Un partido bastante raro para los mexicanos, en el Sofi Stadium en Inglewood (California), comenzando de que no contaron con el número de aficionados que se esperaba. Fue raro ver un escenario de fútbol en Estados Unidos, sin ser llenado por los aztecas. Pero la mayoría prefirió quedarse afuera, lejos del Sofi Stadium, participando en las marchas de protestas por las deportaciones del presidente de este país, Donald Trump y que han marcado a esta competición.
Eso quizás pudo haber afectado a los jugadores mexicanos, a quienes algunos les costó entrar en el partido y no mostraron superioridad en el trámite del partido.
El primer gol de los aztecas tardó 44 minutos, después de que no habían tenido ninguna aproximación clara para haber abierto el marcador y luego, también, de sufrir con algunas aproximaciones de los caribeños.
Sin embargo, tras un tiro de esquina, Edson Alvarez adelantó al Tri al ir a buscar la pelota y definir de cabeza, ante la pasividad de los jugadores dominicanos.
Eso mejoró un poco el ambiente de los mexicanos, quienes unos minutos antes habían silbado a su selección.

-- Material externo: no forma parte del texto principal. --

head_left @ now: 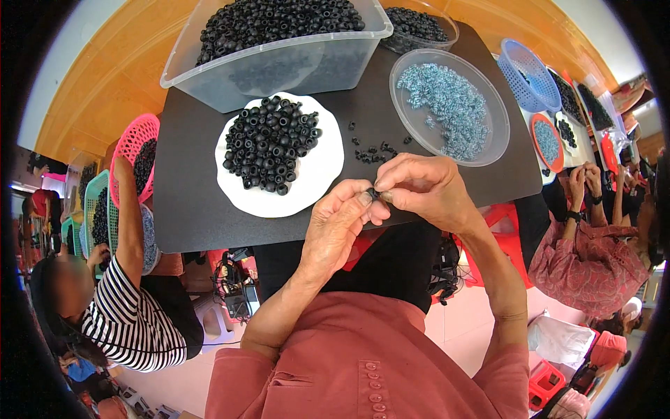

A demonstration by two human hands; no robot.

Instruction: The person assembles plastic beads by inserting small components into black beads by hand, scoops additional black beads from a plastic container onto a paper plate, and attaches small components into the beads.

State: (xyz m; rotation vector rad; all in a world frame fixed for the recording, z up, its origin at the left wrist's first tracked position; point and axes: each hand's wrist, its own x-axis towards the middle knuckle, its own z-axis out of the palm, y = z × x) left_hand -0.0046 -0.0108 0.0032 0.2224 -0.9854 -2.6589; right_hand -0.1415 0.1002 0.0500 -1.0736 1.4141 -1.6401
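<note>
Over the near edge of the dark table (192, 185), my left hand (335, 220) pinches a small black plastic piece (373, 193) between thumb and fingers. My right hand (429, 188) meets it from the other side, its thumb and forefinger closed at the same piece; whether they grip a second small part is hidden. Left of the hands, a white scalloped plate (310, 185) carries a heap of round black hollow pieces (269, 143). Beyond my right hand, several tiny black parts (377, 152) lie loose. A round clear tray (499, 136) holds small translucent blue pieces (450, 105).
A large clear bin (293, 73) full of black pieces stands at the back, beside a round clear tub (457, 31). At left, a person in stripes (132, 318) reaches toward a pink basket (127, 143). Another person (593, 269) works at right near a blue basket (523, 91).
</note>
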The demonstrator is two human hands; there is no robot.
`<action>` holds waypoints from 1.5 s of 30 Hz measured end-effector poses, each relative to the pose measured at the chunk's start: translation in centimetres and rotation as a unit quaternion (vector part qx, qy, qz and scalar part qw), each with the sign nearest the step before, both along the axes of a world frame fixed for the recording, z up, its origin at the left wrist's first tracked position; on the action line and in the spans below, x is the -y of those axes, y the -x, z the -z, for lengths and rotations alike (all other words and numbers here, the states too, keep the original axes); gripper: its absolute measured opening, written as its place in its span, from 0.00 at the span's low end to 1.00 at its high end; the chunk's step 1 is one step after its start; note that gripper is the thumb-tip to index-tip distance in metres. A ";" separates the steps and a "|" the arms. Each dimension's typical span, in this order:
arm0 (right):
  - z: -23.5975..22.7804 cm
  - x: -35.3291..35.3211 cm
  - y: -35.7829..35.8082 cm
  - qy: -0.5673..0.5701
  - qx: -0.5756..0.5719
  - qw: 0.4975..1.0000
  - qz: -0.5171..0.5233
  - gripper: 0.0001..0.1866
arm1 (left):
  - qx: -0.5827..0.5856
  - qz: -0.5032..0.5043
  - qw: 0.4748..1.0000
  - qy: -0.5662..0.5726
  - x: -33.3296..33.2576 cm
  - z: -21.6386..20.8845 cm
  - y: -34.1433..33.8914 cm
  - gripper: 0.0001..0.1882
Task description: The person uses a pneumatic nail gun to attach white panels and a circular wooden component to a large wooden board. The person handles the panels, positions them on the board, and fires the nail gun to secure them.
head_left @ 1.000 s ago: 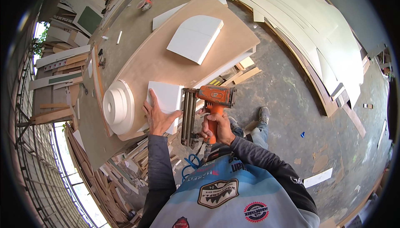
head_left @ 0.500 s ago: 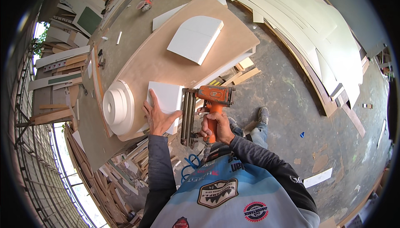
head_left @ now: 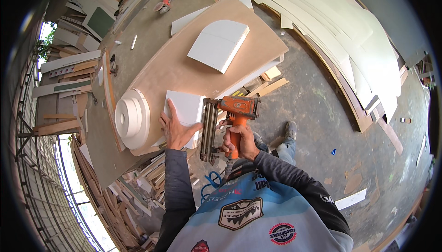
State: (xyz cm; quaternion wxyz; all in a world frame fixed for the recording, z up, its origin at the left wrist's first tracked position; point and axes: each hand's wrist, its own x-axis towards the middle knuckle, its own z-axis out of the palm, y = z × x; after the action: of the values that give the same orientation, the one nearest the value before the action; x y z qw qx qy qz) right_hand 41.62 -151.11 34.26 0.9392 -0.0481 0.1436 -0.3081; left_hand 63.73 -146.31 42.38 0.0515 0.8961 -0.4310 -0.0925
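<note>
My right hand point(head_left: 239, 141) is wrapped round the handle of an orange pneumatic nail gun point(head_left: 239, 106), whose long dark magazine stands at its left side. The gun's nose meets the right edge of a white box-like block point(head_left: 184, 107). Across the near end of this block lies my left hand point(head_left: 176, 127), index finger stretched over the top, thumb at the right edge, other fingers at the left edge. The block rests near the front edge of a brown board-topped workpiece point(head_left: 170, 72). A blue coiled hose point(head_left: 211, 178) shows below the gun.
A round-ended white block point(head_left: 216, 45) lies farther back on the board; stacked white discs point(head_left: 131, 116) sit at its left end. An angle grinder point(head_left: 163, 6) rests on the table behind. Large white sheets point(head_left: 331, 31) are stacked at right, and wood scraps point(head_left: 124, 206) lie at lower left.
The scene shifts very slightly in the picture. Both hands, the nail gun and the white block keep the same positions relative to each other.
</note>
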 end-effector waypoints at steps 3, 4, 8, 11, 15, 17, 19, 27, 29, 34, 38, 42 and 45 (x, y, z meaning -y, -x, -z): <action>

Pero la alegría tomó fuerza cuando al 47′, Raúl Jiménez marcó el segundo, con un tiro cruzado de derecha.
La sorpresa de República Dominicana comenzó con el tanto de Peter Federico (50′), quien se perfiló y definió de izquierda. Volvían las críticas, cuando César Montes de rebote ante el cabezazo de Álvarez, definió y convirtió el tercero de los mexicanos (53′).
Los dominicanos volvieron a ponerse a tiro de empate, en el 67′, Edison Azcona convirtió con un tiro potente, que tuvo un pequeño desvío para anotar el segundo de los caribeños.
Esto hizo que el final del partido se viviera un cierto dramatismo, ya que cada aproximación de los dominicanos era de sufrimiento, pero ya no les alcanzó para igualar el resultado.